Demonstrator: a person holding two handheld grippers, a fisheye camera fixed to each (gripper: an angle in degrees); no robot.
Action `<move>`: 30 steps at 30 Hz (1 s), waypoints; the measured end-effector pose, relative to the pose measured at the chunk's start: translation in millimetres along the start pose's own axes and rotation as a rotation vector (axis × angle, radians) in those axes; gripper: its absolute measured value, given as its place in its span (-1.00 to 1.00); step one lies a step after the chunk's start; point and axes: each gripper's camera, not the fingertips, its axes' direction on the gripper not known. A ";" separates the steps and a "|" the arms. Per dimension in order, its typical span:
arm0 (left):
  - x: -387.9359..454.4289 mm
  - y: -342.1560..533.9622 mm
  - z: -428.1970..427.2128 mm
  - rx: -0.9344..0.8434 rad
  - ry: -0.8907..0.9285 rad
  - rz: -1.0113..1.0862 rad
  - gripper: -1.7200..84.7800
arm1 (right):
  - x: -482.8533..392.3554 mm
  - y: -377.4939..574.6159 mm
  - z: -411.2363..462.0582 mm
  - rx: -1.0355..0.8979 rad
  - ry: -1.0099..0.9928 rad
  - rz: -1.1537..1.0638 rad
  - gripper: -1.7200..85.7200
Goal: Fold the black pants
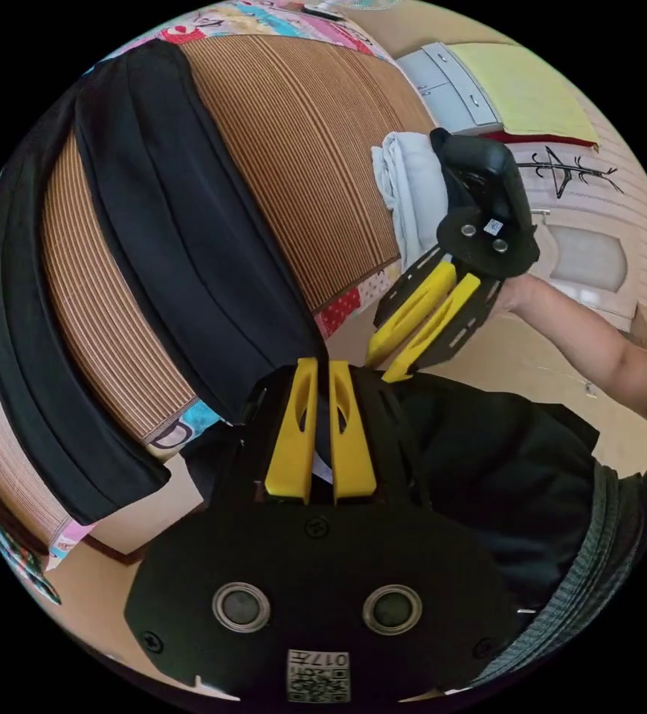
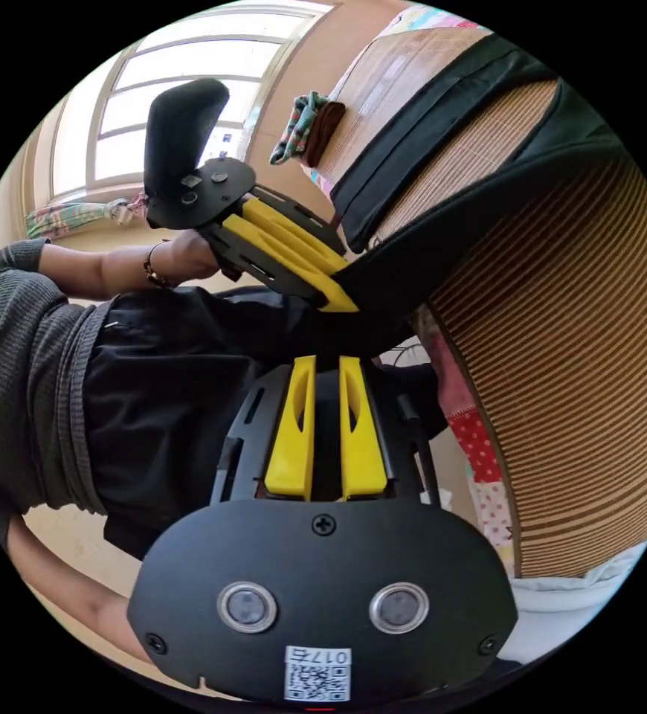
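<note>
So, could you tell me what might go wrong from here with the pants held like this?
1. The left gripper and right gripper both pinch the black pants close together at one end; the long legs trail over the striped mat, so they may bunch or twist when pulled.
2. The grip sits at the mat's edge; slack cloth could slide off toward the floor.
3. Thin fabric between nearly closed jaws might slip out.

Both gripper views sit close at the bed's edge, facing across the striped mat (image 1: 294, 149) they share.
</note>
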 end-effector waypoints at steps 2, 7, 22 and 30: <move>-16.4 11.9 -6.5 0.040 0.041 -0.055 -0.93 | 40.8 -8.3 -35.9 0.060 0.022 0.101 -0.81; -44.1 37.8 -12.8 0.099 0.134 -0.122 -0.94 | 163.1 -42.1 -154.6 0.545 -0.129 0.354 -0.69; -165.5 128.4 16.9 0.299 0.516 -0.244 -0.95 | 252.8 -266.2 -318.3 1.135 0.036 0.610 -0.76; -243.6 225.2 -31.5 0.547 0.889 -0.109 -0.96 | -0.1 -428.3 -286.2 0.923 1.183 0.378 -0.89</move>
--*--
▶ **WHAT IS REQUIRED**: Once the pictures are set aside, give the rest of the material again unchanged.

▶ **EXERCISE RESULT**:
Demonstrator: a person holding two handheld grippers, a fisheye camera fixed to each (gripper: an angle in degrees); no robot.
Action `<move>`: 30 steps at 30 Hz (1 s), waypoints; the measured end-effector pose, relative to the pose measured at the chunk's start: translation in millimetres along the start pose's own axes and rotation as a rotation vector (axis × angle, radians) in those axes; gripper: its absolute measured value, given as its place in its span (-1.00 to 1.00); step one lies a step after the chunk's start; point and axes: each gripper's camera, not the fingertips, its axes' direction on the gripper not known. A ";" separates the steps and a "|" the arms. Per dimension in order, its typical span:
arm0 (left):
  - x: -387.9359..454.4289 mm
  - y: -342.1560..533.9622 mm
  - z: -428.1970..427.2128 mm
  - rx: -0.9344..0.8434 rad
  - ry: -0.8907..0.9285 rad
  - rz: -1.0113..1.0862 rad
  - gripper: -1.7200..84.7800
arm1 (right):
  - x: -482.8533..392.3554 mm
  - y: -377.4939..574.6159 mm
  - z: -411.2363..462.0582 mm
  - rx: -1.0355..0.8979 rad
  - ry: -1.0099..0.9928 rad
  - rz: -1.1537..1.0638 rad
  - gripper: -1.7200..85.7200
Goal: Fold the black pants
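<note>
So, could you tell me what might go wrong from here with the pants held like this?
1. The left gripper and right gripper both pinch the black pants close together at one end; the long legs trail over the striped mat, so they may bunch or twist when pulled.
2. The grip sits at the mat's edge; slack cloth could slide off toward the floor.
3. Thin fabric between nearly closed jaws might slip out.

Both gripper views sit close at the bed's edge, facing across the striped mat (image 1: 294, 149) they share.
</note>
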 end-effector waypoints at steps 2, 7, 22 and 30: <move>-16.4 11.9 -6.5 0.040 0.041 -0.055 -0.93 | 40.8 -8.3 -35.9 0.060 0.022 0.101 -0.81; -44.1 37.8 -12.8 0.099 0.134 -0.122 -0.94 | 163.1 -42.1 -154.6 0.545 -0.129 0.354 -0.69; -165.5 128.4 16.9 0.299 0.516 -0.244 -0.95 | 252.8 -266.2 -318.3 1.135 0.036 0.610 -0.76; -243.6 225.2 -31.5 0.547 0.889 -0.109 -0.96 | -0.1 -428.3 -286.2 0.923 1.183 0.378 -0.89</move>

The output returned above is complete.